# Big ears



## davebeech (Feb 11, 2006)

thats a lovely pic !!!!!


----------



## Deb_Bayne (Mar 18, 2011)

You say Big Ears? He'll grow into them.


----------



## mylissyk (Feb 25, 2007)

I love dem ears, they's soooo cute!!!!


----------



## Wendy427 (Apr 4, 2009)

gorgeous! He most certainly will grow into them!


----------



## sameli102 (Aug 23, 2009)

What a cutie!


----------



## Bentley's Mom (May 19, 2011)

Beautiful picture and puppy. What's the puppy's name?


----------



## tennisdengster (Dec 29, 2011)

great picture! my boy had big ears too. every time he stuck his head into his water bowl to have a drink, the tips of his ears would get wet XD hehehe


----------



## Enzos_Mom (Apr 8, 2010)

They don't always grow into them! lol Enzo still has his big ears and I love them! =)


----------



## tobysmommy (Jan 9, 2011)

What a cutie! I want to take him home.


----------



## Penny & Maggie's Mom (Oct 4, 2007)

What a doll!!!! I love the "Dumbo" ear stage... so precious.


----------



## rik6230 (Jan 8, 2008)

Beautiful photo


----------



## Zazoo (Jul 1, 2011)

I love big ears... Your friend has a very gorgeous baby!!!..  

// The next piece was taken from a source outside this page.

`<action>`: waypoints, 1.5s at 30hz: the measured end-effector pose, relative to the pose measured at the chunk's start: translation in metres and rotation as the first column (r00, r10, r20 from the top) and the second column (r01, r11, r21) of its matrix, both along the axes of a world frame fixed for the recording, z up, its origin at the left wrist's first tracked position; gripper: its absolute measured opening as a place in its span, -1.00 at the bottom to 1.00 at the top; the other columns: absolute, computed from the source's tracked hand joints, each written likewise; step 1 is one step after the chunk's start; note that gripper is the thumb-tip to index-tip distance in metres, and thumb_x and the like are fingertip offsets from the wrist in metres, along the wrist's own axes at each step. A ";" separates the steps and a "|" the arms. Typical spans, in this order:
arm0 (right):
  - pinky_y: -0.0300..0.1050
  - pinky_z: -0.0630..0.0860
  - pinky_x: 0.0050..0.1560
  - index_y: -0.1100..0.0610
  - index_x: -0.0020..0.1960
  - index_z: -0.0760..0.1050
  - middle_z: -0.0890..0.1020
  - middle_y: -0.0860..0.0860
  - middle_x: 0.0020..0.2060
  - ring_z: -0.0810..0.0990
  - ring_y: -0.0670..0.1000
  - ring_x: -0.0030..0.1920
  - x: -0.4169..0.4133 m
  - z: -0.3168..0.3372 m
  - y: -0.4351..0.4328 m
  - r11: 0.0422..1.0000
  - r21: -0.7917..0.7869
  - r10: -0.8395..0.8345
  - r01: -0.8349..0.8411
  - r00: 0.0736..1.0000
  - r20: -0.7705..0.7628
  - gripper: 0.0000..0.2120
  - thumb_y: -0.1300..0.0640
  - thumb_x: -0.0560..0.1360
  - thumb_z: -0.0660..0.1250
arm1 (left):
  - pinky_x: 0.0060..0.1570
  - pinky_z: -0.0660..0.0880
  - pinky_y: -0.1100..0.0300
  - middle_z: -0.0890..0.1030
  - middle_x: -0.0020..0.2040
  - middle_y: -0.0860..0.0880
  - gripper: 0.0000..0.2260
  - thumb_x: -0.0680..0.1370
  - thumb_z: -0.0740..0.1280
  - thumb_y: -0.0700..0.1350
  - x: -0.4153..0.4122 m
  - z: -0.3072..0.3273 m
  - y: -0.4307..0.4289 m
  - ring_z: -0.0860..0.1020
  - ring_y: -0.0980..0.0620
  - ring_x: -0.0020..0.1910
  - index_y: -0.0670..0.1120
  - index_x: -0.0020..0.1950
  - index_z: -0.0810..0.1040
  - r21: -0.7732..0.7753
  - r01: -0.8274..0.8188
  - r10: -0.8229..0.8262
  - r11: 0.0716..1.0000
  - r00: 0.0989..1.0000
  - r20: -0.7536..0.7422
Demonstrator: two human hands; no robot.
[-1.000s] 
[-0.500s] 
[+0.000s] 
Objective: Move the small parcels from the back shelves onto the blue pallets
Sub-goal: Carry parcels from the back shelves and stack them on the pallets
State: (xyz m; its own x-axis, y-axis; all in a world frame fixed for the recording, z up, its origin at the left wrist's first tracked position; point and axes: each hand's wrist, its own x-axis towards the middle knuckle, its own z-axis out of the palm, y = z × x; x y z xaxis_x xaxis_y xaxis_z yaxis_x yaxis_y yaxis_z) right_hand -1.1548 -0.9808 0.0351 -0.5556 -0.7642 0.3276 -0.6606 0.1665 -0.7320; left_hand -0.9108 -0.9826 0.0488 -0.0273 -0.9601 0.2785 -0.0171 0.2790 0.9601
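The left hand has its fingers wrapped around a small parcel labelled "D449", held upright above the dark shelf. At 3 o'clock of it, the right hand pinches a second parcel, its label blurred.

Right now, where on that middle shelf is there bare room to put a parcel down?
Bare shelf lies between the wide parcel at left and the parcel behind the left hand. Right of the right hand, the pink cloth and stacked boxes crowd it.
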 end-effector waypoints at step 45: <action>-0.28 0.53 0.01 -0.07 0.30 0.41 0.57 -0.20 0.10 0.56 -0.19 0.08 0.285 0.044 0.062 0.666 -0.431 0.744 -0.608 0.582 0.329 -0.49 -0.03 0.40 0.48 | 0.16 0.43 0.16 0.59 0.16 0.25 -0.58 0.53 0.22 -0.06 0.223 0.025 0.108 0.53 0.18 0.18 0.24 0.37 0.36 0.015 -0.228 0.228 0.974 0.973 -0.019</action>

My Zane has big ears too.. 
Ears perked up.. 










Ears hanging down.. Love it when he does it.. LOL


----------



## Otter (Feb 23, 2011)

Bentley's Mom said:


> What's the puppy's name?


 uh, I don't remember... 

Thanks everybody.


----------



## soxOZ (Dec 13, 2007)

What a cutie, love those ears..!!!.


----------



## Dakotadog (Jan 2, 2012)

So cute! How old is he?


----------